*DATA SECTION*.
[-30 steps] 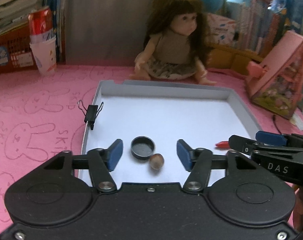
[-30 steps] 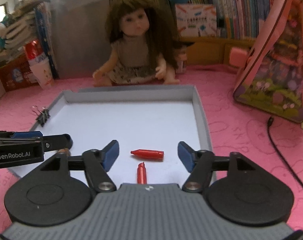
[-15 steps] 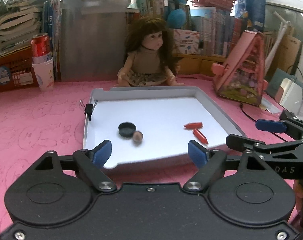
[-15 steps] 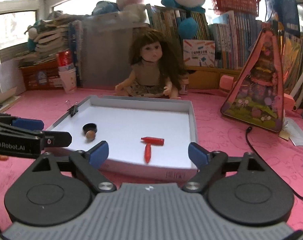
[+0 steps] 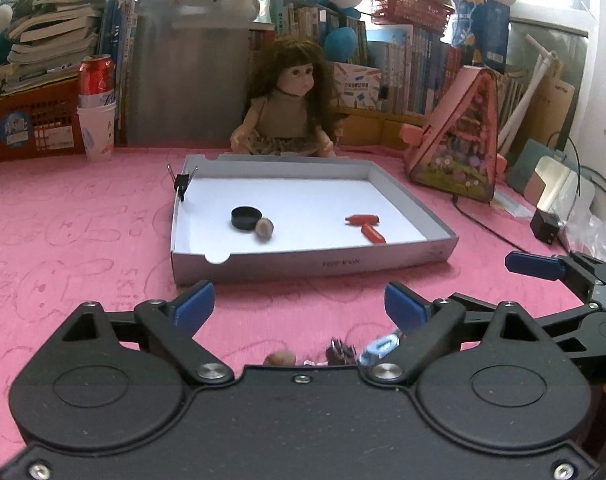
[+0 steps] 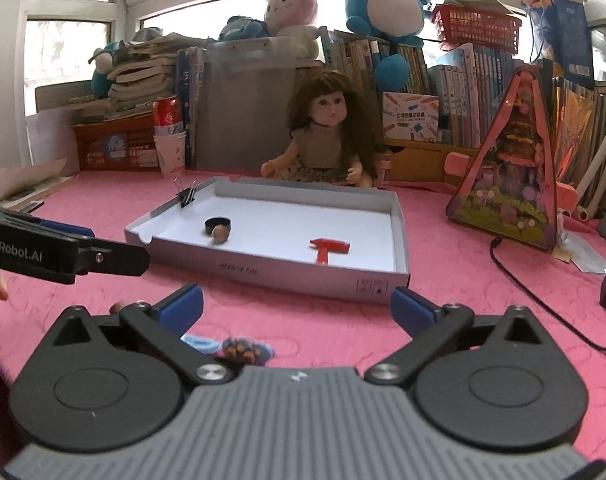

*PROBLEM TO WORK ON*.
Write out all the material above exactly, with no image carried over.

*WRITTEN REPLY*.
[-30 steps] 
[-30 steps] 
[-15 steps] 
[-15 steps] 
[+0 steps] 
[+0 steps] 

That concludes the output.